= Data excerpt =
--

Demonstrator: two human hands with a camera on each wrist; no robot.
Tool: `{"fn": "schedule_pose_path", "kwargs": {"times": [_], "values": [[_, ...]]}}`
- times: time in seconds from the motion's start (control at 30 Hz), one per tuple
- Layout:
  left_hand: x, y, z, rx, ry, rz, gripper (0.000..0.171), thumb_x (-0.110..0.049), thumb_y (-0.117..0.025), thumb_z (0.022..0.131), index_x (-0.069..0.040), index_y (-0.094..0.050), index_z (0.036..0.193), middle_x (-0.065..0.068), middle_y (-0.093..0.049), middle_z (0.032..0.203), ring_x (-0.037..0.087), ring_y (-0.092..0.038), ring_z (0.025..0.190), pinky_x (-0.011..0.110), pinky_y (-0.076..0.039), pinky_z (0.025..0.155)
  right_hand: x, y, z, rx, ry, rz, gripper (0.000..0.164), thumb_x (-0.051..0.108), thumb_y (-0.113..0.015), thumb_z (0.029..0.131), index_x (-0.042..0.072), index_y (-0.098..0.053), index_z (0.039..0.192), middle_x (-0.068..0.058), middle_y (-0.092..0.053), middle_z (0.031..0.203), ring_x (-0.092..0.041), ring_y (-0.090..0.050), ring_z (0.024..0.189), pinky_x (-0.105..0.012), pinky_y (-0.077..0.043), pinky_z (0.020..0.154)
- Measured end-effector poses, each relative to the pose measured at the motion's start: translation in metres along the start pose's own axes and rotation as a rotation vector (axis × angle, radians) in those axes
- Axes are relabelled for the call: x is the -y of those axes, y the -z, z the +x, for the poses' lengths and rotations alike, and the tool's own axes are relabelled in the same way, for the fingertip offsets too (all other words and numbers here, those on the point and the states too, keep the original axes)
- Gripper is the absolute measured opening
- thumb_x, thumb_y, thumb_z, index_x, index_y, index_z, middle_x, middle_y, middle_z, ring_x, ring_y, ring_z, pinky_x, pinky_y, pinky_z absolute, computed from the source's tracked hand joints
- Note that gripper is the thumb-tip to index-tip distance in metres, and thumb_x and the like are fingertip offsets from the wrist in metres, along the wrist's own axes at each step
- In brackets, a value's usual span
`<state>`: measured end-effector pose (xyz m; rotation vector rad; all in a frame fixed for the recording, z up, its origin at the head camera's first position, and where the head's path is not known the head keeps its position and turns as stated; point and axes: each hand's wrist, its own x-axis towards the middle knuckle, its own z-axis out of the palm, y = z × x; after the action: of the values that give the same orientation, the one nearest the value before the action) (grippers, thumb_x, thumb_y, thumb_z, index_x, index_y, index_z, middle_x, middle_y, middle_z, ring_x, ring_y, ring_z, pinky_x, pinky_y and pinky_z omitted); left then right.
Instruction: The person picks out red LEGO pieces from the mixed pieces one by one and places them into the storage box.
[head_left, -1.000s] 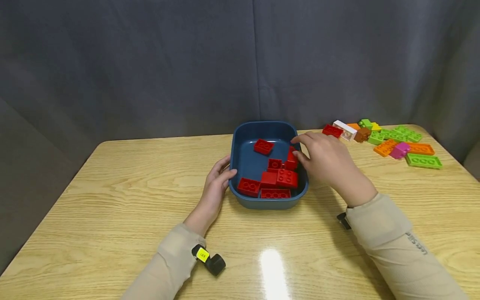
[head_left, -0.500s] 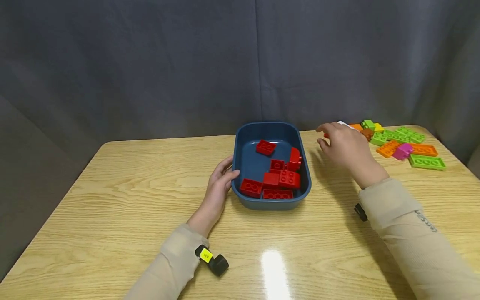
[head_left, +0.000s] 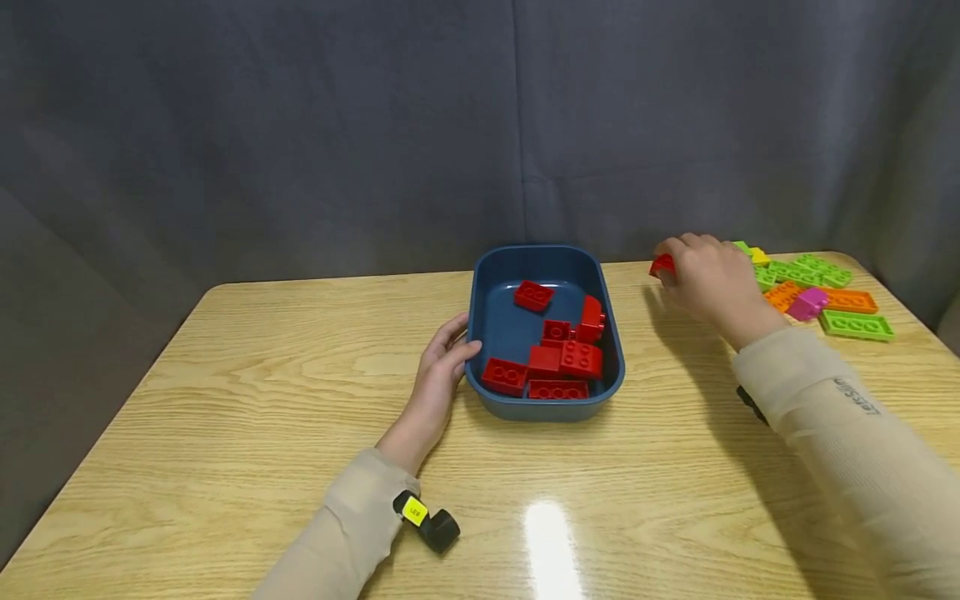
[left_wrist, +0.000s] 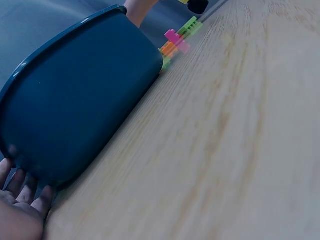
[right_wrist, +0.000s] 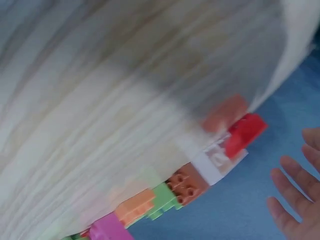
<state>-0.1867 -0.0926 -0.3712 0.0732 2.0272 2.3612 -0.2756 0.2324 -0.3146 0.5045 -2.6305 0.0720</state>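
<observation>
My left hand (head_left: pixel 438 375) grips the left side of a blue bin (head_left: pixel 550 410), thumb over its rim and fingers along the outer wall. Inside the bin lie several red toy building bricks (head_left: pixel 581 359), most of them bunched at the near right. At the table's back right, my right hand (head_left: pixel 712 279) reaches over a red brick (head_left: pixel 662 266), which shows under its fingertips. The right wrist view shows the fingers (right_wrist: pixel 295 185) spread and apart from that red brick (right_wrist: pixel 245 134). A white brick (right_wrist: pixel 215 162) and a brown brick (right_wrist: pixel 187 184) lie beside it.
Several loose bricks spread along the back right of the wooden table (head_left: pixel 300 375). They include a magenta brick (head_left: pixel 807 304), an orange one (head_left: pixel 847 300) and a long green one (head_left: pixel 857 325). A dark curtain (head_left: pixel 360 142) hangs behind the table's far edge.
My right hand has let go of a red brick at the bin's right side and moved right to the loose bricks. The left hand has stayed on the bin.
</observation>
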Motion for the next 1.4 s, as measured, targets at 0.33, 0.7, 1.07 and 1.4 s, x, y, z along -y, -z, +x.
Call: {"fn": "schedule_pose_path", "kwargs": {"times": [0.33,0.7,1.07,1.4], "values": [[-0.001,0.000,0.000,-0.011,-0.008,-0.003,0.052,-0.015,-0.050,0.089,-0.008,-0.041,0.140,0.014,-0.042,0.146,0.027,-0.043,0.129,0.048,-0.030,0.114,-0.008,-0.008,0.008,0.087,0.015,-0.106,0.032,0.012,-0.060,0.076,-0.004,-0.062,0.104,-0.027,-0.067,0.095,-0.041,-0.058,0.079,-0.053,-0.051,0.066],[-0.001,0.002,0.000,-0.012,-0.012,0.005,0.052,-0.013,-0.050,0.089,-0.008,-0.041,0.140,0.014,-0.043,0.146,0.027,-0.044,0.129,0.048,-0.030,0.113,0.001,-0.010,0.028,0.307,-0.019,-0.178,0.036,0.020,-0.060,0.083,-0.005,-0.060,0.110,-0.027,-0.064,0.104,-0.040,-0.055,0.094,-0.056,-0.048,0.082],[0.001,0.004,-0.001,-0.015,-0.017,-0.004,0.053,-0.013,-0.050,0.088,-0.006,-0.041,0.140,0.016,-0.043,0.146,0.027,-0.043,0.130,0.048,-0.030,0.114,-0.010,-0.019,0.025,0.453,-0.073,-0.209,0.053,0.014,-0.056,0.086,-0.006,-0.044,0.134,-0.031,-0.050,0.134,-0.045,-0.038,0.122,-0.060,-0.037,0.101],[0.000,0.003,0.001,-0.009,-0.026,-0.014,0.053,-0.012,-0.050,0.088,-0.005,-0.040,0.140,0.019,-0.043,0.145,0.029,-0.044,0.129,0.049,-0.030,0.113,-0.019,-0.026,0.021,0.414,-0.023,-0.188,0.054,0.016,-0.059,0.085,-0.001,-0.046,0.134,-0.029,-0.048,0.137,-0.044,-0.040,0.123,-0.061,-0.034,0.106]]}}
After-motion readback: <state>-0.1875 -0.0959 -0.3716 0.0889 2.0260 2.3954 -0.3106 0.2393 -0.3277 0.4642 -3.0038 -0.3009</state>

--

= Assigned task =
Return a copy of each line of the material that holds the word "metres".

= Response area =
- Measured end-effector poses, each relative to the pose measured at the motion's start: translation in metres along the start pose's own axes and rotation as a rotation vector (axis × angle, radians) in those axes
- Note that gripper is the thumb-tip to index-tip distance in metres, and thumb_x and the like are fingertip offsets from the wrist in metres, along the wrist's own axes at each step

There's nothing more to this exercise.